__Your goal__. Lines of the data that contain the word "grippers" are the ones to copy.

(Source data)

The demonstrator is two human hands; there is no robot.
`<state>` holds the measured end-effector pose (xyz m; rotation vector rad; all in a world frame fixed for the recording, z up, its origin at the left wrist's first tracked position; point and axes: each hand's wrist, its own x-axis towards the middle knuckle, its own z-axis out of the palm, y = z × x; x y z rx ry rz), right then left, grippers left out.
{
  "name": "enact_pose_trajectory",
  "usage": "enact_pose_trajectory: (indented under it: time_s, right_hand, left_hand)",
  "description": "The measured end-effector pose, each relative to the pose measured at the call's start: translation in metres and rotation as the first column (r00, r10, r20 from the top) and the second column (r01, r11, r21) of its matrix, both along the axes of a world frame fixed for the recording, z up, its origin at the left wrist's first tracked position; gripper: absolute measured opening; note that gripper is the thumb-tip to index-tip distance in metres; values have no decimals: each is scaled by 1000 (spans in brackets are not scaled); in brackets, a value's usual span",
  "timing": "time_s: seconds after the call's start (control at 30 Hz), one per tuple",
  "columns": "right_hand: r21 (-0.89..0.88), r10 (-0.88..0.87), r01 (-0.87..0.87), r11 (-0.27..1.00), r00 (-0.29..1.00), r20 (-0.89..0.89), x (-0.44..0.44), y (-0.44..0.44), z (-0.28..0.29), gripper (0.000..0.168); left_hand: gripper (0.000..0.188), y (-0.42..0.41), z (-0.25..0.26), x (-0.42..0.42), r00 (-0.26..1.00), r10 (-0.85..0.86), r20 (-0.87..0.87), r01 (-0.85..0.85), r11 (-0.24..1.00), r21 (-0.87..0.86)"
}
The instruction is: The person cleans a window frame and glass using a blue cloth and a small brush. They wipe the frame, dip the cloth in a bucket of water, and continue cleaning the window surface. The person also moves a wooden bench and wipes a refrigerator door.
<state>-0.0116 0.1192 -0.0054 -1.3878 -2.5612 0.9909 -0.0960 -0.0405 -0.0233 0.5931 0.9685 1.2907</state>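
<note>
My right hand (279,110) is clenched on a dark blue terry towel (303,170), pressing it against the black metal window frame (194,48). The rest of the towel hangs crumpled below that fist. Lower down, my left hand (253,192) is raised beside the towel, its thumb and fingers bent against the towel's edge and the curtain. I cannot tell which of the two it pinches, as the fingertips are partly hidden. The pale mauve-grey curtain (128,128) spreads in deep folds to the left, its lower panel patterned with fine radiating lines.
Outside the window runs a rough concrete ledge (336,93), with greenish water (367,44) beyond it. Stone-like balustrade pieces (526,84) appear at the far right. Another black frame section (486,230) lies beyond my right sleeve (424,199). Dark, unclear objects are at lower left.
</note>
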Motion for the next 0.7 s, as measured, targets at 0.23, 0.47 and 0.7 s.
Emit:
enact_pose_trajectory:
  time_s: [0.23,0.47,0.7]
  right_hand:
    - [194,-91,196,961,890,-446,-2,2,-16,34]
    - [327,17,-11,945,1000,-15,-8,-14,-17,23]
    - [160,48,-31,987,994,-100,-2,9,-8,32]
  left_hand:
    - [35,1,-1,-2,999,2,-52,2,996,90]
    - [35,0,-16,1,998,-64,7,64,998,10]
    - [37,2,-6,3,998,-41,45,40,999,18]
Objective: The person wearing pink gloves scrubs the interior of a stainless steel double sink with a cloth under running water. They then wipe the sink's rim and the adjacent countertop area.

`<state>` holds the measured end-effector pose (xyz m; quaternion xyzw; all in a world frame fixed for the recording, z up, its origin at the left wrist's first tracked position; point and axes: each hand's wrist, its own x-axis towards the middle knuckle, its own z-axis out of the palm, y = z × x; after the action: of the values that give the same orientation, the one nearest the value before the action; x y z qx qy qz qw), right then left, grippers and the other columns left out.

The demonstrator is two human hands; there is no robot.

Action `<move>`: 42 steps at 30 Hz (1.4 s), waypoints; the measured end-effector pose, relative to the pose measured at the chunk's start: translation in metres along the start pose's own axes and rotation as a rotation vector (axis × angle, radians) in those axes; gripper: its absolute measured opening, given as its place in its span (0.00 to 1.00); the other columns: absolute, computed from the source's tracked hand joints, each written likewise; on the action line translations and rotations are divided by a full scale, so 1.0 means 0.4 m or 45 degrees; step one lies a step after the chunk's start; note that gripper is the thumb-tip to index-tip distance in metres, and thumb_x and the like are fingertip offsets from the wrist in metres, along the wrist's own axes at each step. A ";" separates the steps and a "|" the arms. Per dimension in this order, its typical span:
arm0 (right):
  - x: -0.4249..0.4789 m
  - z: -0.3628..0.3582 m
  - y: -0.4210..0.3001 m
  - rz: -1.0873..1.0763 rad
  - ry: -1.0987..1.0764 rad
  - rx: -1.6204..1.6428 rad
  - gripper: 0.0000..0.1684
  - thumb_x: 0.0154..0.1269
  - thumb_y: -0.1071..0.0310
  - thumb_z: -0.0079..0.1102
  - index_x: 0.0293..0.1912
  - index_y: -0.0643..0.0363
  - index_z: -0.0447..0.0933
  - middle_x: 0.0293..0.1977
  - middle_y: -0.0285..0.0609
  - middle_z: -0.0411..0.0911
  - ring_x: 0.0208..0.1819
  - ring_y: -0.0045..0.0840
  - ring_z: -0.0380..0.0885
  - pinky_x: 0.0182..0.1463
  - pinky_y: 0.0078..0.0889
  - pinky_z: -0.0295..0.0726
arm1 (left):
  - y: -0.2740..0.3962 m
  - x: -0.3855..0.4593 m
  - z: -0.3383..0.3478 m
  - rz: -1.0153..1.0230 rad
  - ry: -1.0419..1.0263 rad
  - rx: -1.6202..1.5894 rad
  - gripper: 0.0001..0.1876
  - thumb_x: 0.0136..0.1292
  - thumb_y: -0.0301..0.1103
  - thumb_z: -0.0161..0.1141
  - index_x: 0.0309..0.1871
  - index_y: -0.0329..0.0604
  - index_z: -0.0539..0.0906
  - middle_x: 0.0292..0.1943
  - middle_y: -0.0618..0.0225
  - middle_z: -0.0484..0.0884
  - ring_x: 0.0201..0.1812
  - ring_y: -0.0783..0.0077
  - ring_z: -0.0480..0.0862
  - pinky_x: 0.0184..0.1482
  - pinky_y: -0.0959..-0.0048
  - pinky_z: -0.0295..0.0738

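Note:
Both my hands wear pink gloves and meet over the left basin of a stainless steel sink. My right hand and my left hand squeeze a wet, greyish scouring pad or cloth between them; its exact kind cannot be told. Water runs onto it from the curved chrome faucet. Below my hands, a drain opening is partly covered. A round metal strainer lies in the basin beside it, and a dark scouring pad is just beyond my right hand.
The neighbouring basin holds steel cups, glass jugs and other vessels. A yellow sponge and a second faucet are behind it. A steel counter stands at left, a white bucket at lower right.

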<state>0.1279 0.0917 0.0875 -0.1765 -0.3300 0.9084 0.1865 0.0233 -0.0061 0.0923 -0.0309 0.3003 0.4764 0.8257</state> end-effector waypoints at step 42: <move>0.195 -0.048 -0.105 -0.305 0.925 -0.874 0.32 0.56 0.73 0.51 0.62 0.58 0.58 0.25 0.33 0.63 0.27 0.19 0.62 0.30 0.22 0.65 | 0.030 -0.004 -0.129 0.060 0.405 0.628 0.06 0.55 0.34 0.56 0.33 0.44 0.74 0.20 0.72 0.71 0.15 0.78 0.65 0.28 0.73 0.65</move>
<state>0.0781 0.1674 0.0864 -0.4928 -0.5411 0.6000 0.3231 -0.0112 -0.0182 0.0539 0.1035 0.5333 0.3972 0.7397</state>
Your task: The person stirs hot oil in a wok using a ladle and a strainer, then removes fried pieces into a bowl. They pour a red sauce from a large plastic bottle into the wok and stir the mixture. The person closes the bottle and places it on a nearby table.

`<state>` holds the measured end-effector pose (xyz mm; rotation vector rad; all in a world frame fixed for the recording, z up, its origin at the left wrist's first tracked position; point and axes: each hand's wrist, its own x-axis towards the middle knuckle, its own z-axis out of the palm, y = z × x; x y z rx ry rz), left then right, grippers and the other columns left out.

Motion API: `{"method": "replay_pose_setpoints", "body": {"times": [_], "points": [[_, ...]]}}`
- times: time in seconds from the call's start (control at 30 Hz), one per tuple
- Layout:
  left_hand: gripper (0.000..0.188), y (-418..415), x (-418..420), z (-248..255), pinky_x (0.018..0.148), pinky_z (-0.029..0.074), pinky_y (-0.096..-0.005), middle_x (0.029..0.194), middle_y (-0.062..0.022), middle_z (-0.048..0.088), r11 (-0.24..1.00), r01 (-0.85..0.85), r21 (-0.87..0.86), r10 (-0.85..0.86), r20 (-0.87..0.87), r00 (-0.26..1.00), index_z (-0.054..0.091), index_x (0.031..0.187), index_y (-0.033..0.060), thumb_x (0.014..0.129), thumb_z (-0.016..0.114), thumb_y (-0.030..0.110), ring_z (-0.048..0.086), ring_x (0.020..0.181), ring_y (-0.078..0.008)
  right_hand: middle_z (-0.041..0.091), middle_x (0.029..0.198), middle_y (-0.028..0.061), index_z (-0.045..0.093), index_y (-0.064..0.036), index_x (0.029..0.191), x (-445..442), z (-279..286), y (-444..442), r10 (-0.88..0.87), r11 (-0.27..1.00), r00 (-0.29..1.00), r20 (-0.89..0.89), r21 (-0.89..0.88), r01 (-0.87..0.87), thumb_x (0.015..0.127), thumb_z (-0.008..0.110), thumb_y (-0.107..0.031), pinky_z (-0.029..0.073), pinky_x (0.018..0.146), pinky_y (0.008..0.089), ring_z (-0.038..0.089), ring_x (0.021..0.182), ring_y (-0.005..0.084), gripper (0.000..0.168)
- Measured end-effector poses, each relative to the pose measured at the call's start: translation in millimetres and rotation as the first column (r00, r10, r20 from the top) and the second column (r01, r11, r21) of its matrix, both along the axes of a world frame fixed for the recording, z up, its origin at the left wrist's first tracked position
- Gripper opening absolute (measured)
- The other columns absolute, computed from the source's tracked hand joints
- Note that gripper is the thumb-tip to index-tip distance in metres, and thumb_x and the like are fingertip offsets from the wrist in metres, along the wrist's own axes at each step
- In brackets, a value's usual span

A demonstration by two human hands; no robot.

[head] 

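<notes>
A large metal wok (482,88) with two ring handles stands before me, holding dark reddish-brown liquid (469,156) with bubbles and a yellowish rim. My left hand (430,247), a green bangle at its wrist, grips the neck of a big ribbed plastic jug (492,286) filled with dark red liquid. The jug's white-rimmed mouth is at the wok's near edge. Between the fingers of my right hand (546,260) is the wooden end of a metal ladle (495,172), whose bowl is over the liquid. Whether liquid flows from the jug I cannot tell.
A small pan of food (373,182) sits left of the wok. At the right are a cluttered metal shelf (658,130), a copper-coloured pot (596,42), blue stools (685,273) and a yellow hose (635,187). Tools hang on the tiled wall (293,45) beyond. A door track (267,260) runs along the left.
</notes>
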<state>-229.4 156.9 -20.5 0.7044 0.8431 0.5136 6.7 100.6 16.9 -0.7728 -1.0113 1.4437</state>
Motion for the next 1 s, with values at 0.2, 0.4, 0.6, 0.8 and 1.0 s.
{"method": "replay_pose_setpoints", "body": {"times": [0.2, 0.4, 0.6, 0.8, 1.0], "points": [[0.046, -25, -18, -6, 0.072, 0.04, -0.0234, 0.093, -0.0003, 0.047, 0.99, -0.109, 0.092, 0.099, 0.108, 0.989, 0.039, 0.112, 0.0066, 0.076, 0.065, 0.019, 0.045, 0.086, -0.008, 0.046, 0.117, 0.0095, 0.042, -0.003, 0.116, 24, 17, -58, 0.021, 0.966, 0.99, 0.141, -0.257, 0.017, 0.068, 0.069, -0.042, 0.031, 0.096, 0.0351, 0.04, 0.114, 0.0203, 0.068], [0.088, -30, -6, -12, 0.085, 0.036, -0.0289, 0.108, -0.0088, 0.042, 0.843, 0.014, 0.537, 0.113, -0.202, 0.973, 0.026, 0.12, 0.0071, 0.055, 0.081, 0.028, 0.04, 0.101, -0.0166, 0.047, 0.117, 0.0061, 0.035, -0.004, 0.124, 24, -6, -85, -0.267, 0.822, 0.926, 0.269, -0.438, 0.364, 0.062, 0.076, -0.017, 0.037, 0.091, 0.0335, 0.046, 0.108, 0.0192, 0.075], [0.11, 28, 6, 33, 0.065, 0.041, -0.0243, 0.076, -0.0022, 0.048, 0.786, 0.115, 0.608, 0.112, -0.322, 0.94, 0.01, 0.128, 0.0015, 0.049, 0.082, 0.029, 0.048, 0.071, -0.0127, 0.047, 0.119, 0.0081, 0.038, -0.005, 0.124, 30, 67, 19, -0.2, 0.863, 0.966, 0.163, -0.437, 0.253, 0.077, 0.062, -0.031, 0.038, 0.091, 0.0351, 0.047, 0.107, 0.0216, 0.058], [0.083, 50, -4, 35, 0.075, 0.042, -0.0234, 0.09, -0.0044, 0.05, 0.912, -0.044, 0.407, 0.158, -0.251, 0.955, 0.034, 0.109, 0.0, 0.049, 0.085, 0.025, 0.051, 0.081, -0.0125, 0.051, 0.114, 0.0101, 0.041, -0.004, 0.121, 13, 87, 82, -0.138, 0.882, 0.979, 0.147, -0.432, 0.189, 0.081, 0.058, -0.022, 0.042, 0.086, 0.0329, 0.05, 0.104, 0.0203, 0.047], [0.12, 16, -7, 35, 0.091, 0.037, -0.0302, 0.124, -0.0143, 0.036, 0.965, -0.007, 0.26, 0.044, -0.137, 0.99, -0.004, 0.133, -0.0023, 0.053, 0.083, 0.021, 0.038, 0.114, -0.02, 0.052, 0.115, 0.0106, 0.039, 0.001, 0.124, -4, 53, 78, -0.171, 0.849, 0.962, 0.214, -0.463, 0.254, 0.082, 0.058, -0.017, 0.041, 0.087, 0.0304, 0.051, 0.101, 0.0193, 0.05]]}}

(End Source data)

__Written solution__.
`<state>` holds the measured end-effector pose (xyz m; rotation vector rad; all in a world frame fixed for the recording, z up, its origin at the left wrist's first tracked position; point and axes: each hand's wrist, its own x-axis towards the middle knuckle, its own z-axis out of the palm, y = z × x; x y z rx ry rz), right then left, grippers left out.
`<state>` holds the measured end-effector pose (xyz m; quaternion xyzw; all in a world frame fixed for the recording, z up, its origin at the left wrist's first tracked position; point and axes: each hand's wrist, its own x-axis towards the middle knuckle, its own z-axis out of the palm, y = z × x; after the action: of the values that give the same orientation, the one nearest the value before the action; x y z qx qy qz qw), right then left, grippers and the other columns left out.
`<state>` holds the measured end-effector pose (xyz mm; rotation vector rad; all in a world frame fixed for the recording, z up, its origin at the left wrist's first tracked position; point and axes: each hand's wrist, its own x-axis towards the middle knuckle, its own z-axis out of the palm, y = z × x; x y z rx ry rz), left then right, grippers and the other columns left out.

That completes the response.